#### [Action item]
How many of the lines in the material below contain the word "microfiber"? Give the number alone.

#### [Dataset section]
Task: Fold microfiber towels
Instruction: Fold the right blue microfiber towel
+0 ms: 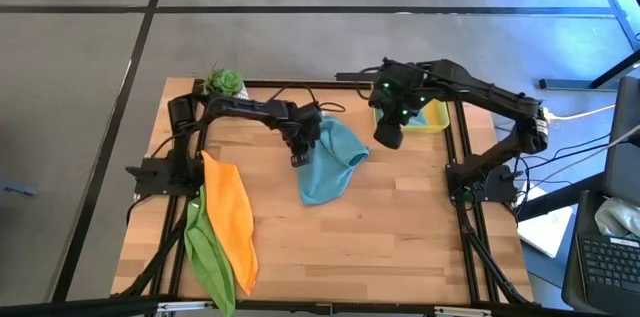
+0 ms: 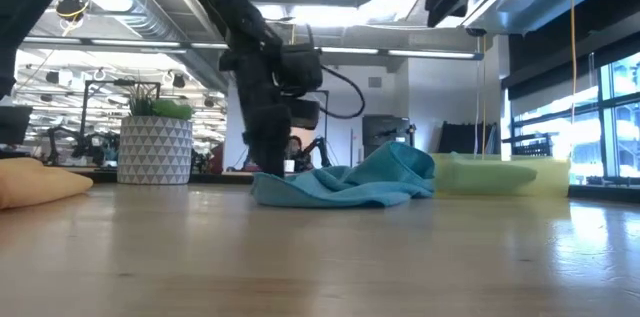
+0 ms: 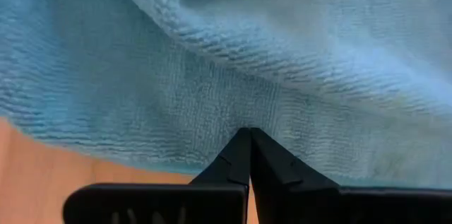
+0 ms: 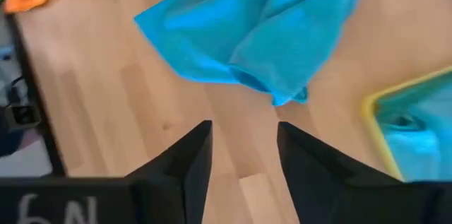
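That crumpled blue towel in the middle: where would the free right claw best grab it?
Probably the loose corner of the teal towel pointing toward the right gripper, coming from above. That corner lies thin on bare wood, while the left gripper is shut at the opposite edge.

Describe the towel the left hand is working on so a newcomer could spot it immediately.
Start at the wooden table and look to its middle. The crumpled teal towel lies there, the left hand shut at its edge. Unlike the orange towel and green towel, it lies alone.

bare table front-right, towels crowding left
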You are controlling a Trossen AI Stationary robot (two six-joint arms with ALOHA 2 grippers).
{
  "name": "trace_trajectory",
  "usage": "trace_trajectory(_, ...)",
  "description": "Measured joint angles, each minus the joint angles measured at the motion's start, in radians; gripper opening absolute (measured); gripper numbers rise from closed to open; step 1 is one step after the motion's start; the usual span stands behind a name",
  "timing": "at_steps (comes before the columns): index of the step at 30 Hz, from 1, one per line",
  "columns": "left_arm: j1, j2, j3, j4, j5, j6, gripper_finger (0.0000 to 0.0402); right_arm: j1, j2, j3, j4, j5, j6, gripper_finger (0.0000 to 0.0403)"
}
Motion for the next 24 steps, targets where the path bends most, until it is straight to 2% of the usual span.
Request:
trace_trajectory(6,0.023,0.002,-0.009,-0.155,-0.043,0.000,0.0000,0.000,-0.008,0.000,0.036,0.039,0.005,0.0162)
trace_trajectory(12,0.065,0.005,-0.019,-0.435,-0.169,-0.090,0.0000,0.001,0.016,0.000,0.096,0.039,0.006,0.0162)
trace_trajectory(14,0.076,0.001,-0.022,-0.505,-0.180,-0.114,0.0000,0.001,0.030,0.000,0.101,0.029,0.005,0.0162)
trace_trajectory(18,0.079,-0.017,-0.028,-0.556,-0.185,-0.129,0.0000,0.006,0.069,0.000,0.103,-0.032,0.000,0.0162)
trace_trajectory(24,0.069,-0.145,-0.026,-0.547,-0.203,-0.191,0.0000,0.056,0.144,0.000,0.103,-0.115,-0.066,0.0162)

#### [Your response]
2